╭─ Record extracts

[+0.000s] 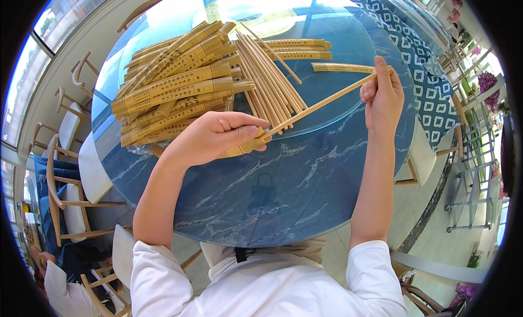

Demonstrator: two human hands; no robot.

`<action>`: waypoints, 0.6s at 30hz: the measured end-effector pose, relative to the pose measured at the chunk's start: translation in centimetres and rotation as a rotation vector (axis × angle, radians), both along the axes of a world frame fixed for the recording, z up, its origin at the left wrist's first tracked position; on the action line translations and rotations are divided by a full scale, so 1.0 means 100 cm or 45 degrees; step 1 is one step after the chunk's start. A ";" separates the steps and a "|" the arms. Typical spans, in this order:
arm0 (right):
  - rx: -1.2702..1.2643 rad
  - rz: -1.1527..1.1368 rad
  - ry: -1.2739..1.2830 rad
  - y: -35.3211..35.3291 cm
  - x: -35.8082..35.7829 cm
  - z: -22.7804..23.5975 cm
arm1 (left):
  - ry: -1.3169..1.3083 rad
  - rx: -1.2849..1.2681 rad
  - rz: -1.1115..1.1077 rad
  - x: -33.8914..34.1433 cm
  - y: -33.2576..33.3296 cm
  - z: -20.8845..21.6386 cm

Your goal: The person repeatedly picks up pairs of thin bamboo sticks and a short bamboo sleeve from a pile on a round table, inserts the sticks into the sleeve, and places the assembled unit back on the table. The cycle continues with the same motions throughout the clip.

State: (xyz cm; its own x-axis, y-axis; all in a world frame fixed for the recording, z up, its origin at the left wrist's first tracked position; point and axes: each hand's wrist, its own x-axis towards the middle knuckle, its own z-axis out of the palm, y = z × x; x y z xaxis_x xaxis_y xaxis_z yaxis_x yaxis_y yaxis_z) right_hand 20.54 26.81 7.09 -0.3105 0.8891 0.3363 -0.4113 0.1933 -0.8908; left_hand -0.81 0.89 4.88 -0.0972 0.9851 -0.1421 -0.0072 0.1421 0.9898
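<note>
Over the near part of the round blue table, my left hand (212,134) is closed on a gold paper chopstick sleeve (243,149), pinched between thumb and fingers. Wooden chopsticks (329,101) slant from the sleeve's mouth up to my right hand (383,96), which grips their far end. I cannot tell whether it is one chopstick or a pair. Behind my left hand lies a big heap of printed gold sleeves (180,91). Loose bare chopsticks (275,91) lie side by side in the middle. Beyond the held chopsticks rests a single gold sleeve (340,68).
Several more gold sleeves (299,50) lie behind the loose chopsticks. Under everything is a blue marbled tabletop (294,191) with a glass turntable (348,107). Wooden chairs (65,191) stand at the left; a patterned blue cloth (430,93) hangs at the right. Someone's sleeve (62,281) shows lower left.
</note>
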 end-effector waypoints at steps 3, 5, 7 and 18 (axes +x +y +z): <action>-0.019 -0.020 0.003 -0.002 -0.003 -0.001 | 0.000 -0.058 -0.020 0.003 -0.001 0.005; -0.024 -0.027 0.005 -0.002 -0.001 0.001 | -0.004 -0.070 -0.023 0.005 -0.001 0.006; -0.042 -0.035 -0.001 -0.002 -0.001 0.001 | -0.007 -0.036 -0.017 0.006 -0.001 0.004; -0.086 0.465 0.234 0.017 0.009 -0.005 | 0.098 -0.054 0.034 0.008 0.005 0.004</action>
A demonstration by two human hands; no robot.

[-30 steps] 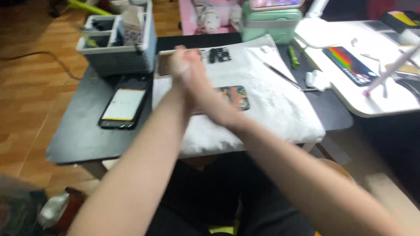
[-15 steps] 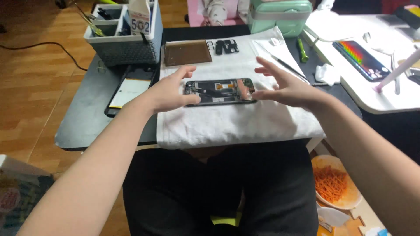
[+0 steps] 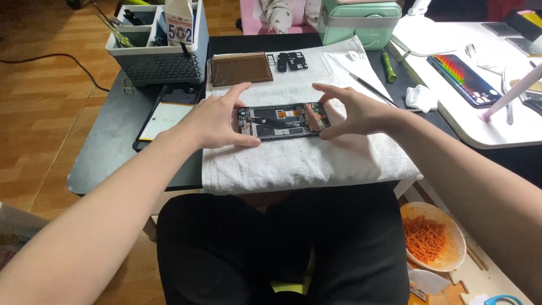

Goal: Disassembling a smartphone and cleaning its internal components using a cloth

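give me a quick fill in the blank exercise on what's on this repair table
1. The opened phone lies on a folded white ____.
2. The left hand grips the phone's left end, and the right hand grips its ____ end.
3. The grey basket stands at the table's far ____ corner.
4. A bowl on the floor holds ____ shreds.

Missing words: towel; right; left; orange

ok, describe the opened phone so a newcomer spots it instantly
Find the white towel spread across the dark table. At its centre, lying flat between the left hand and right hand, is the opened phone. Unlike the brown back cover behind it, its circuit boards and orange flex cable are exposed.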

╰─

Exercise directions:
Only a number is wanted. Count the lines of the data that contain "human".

Answer box:
2